Activity
Exactly as written, return the entries below, minus any pictures.

Source material

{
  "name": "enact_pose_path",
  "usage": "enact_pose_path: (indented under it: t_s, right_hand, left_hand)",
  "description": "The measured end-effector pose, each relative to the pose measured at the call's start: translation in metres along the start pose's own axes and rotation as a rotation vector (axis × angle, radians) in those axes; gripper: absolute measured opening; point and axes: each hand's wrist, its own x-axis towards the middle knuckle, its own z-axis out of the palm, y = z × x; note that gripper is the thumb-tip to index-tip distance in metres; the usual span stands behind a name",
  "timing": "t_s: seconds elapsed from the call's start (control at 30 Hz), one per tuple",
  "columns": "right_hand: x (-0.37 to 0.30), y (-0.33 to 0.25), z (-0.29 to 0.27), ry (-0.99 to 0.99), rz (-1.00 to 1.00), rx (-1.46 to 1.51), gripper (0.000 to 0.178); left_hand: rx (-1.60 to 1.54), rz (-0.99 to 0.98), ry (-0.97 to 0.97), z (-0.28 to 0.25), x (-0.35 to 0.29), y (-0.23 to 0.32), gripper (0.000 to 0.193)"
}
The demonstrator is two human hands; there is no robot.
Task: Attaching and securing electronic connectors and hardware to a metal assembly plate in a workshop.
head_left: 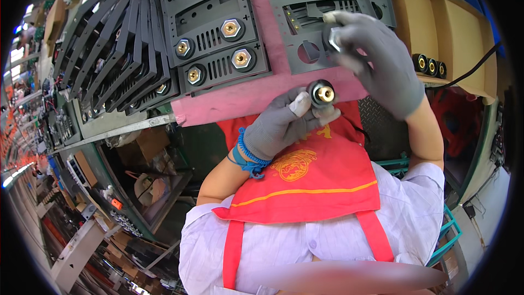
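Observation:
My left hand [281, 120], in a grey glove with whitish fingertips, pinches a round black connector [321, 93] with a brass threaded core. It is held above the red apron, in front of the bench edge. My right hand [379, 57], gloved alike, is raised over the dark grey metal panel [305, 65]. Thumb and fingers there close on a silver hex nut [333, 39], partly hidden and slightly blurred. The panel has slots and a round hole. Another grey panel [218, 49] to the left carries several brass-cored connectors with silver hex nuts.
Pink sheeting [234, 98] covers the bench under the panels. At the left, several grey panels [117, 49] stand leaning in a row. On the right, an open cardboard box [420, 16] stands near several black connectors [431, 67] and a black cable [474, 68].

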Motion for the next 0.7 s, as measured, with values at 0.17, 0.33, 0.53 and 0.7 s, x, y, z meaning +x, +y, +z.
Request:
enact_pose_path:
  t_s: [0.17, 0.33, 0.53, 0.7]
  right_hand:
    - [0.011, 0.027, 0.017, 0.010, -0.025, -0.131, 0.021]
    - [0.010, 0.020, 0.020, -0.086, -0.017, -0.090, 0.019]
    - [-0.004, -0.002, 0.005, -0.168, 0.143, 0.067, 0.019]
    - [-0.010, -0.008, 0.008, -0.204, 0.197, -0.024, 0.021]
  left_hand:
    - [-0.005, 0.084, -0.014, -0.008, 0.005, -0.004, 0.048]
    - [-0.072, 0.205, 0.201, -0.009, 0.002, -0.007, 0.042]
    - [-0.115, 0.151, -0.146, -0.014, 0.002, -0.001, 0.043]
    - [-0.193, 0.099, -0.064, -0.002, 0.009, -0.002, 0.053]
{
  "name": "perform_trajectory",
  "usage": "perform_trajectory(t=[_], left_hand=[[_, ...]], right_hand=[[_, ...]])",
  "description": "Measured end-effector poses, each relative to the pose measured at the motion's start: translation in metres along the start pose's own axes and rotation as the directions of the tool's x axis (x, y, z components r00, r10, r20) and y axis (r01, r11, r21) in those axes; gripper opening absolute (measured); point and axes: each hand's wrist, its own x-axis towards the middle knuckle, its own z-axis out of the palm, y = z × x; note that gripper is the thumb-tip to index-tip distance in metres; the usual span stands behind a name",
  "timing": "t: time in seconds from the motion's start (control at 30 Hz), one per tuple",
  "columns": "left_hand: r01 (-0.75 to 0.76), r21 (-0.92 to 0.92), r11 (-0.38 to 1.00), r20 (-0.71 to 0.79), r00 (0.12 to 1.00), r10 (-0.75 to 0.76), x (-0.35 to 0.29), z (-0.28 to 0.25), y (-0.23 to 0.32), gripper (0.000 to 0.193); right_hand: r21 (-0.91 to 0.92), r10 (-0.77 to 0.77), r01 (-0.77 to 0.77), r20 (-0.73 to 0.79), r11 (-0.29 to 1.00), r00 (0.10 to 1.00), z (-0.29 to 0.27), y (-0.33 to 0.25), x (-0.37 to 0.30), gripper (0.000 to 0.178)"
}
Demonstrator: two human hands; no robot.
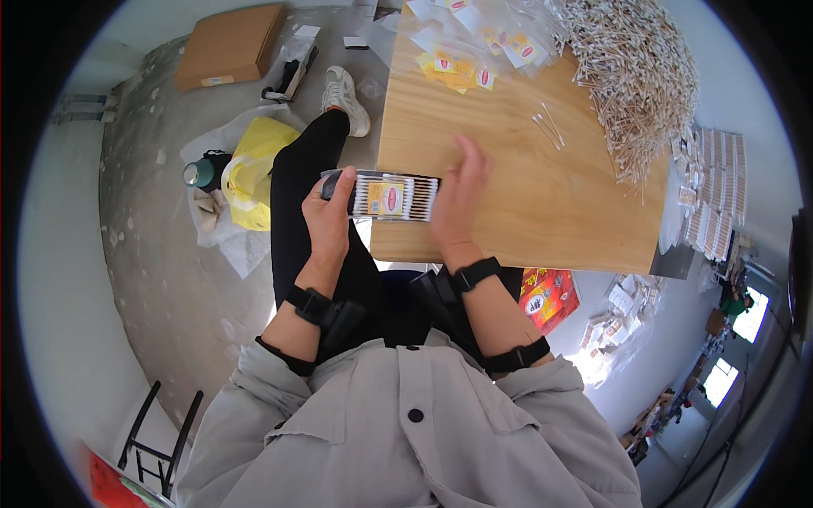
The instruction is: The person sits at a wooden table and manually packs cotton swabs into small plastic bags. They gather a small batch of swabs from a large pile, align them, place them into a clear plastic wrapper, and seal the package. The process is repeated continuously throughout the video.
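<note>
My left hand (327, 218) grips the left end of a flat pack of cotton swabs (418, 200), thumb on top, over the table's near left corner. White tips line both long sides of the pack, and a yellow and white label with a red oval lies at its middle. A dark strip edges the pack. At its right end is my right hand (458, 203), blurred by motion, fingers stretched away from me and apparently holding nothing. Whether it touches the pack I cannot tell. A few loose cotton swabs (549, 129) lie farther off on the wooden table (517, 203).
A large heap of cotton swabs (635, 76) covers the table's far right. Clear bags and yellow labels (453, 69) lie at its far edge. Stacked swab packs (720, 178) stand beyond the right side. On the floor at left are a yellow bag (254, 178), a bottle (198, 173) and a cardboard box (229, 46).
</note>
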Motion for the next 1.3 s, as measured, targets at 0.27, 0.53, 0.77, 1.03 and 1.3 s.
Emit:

Answer
{
  "name": "enact_pose_path",
  "usage": "enact_pose_path: (indented under it: t_s, right_hand, left_hand)",
  "description": "The measured end-effector pose, each relative to the pose measured at the call's start: translation in metres along the start pose's own axes and rotation as a rotation vector (axis × angle, radians) in those axes; gripper: absolute measured opening; point and axes: each hand's wrist, its own x-axis towards the middle knuckle, its own z-axis out of the palm, y = z × x; note that gripper is the thumb-tip to index-tip distance in metres; the usual span stands behind a name",
  "timing": "t_s: seconds elapsed from the call's start (control at 30 Hz), one per tuple",
  "columns": "right_hand: x (-0.37 to 0.30), y (-0.33 to 0.25), z (-0.29 to 0.27), ry (-0.99 to 0.99), rz (-1.00 to 1.00), rx (-1.46 to 1.51), gripper (0.000 to 0.178); left_hand: rx (-1.60 to 1.54), rz (-0.99 to 0.98), ry (-0.97 to 0.97), z (-0.28 to 0.25), x (-0.35 to 0.29), y (-0.23 to 0.32), gripper (0.000 to 0.193)"
}
The demonstrator is two human hands; there is no robot.
Task: Attaching and securing electronic connectors and hardware to a metal assembly plate in a workshop.
head_left: 
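Observation:
My left hand [281, 120], in a grey glove with whitish fingertips, pinches a round black connector [321, 93] with a brass threaded core. It is held above the red apron, in front of the bench edge. My right hand [379, 57], gloved alike, is raised over the dark grey metal panel [305, 65]. Thumb and fingers there close on a silver hex nut [333, 39], partly hidden and slightly blurred. The panel has slots and a round hole. Another grey panel [218, 49] to the left carries several brass-cored connectors with silver hex nuts.
Pink sheeting [234, 98] covers the bench under the panels. At the left, several grey panels [117, 49] stand leaning in a row. On the right, an open cardboard box [420, 16] stands near several black connectors [431, 67] and a black cable [474, 68].
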
Motion for the next 0.7 s, as measured, with values at 0.17, 0.33, 0.53 and 0.7 s, x, y, z meaning +x, +y, +z.
Request:
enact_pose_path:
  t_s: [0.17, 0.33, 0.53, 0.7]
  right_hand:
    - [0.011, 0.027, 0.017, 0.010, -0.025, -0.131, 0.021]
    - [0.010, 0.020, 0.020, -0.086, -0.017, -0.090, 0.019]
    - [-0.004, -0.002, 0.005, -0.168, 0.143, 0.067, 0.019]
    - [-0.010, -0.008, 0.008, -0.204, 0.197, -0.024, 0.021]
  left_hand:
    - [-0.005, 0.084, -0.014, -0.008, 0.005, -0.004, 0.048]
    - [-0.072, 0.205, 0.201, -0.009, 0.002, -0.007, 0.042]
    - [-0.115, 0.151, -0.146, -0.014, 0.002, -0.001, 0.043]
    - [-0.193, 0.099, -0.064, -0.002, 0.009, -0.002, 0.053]
{
  "name": "perform_trajectory",
  "usage": "perform_trajectory(t=[_], left_hand=[[_, ...]], right_hand=[[_, ...]])",
  "description": "Measured end-effector poses, each relative to the pose measured at the motion's start: translation in metres along the start pose's own axes and rotation as the directions of the tool's x axis (x, y, z components r00, r10, r20) and y axis (r01, r11, r21) in those axes; gripper opening absolute (measured); point and axes: each hand's wrist, its own x-axis towards the middle knuckle, its own z-axis out of the palm, y = z × x; note that gripper is the thumb-tip to index-tip distance in metres; the usual span stands behind a name",
  "timing": "t: time in seconds from the motion's start (control at 30 Hz), one per tuple",
  "columns": "left_hand: r01 (-0.75 to 0.76), r21 (-0.92 to 0.92), r11 (-0.38 to 1.00), r20 (-0.71 to 0.79), r00 (0.12 to 1.00), r10 (-0.75 to 0.76), x (-0.35 to 0.29), z (-0.28 to 0.25), y (-0.23 to 0.32), gripper (0.000 to 0.193); right_hand: r21 (-0.91 to 0.92), r10 (-0.77 to 0.77), r01 (-0.77 to 0.77), r20 (-0.73 to 0.79), r11 (-0.29 to 1.00), r00 (0.10 to 1.00), z (-0.29 to 0.27), y (-0.33 to 0.25), x (-0.37 to 0.30), gripper (0.000 to 0.178)"
}
Demonstrator: two human hands; no robot.
The instruction is: The person sits at a wooden table and manually packs cotton swabs into small plastic bags. They gather a small batch of swabs from a large pile, align them, place them into a clear plastic wrapper, and seal the package. The process is repeated continuously throughout the video.
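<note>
My left hand (327, 218) grips the left end of a flat pack of cotton swabs (418, 200), thumb on top, over the table's near left corner. White tips line both long sides of the pack, and a yellow and white label with a red oval lies at its middle. A dark strip edges the pack. At its right end is my right hand (458, 203), blurred by motion, fingers stretched away from me and apparently holding nothing. Whether it touches the pack I cannot tell. A few loose cotton swabs (549, 129) lie farther off on the wooden table (517, 203).
A large heap of cotton swabs (635, 76) covers the table's far right. Clear bags and yellow labels (453, 69) lie at its far edge. Stacked swab packs (720, 178) stand beyond the right side. On the floor at left are a yellow bag (254, 178), a bottle (198, 173) and a cardboard box (229, 46).
</note>
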Motion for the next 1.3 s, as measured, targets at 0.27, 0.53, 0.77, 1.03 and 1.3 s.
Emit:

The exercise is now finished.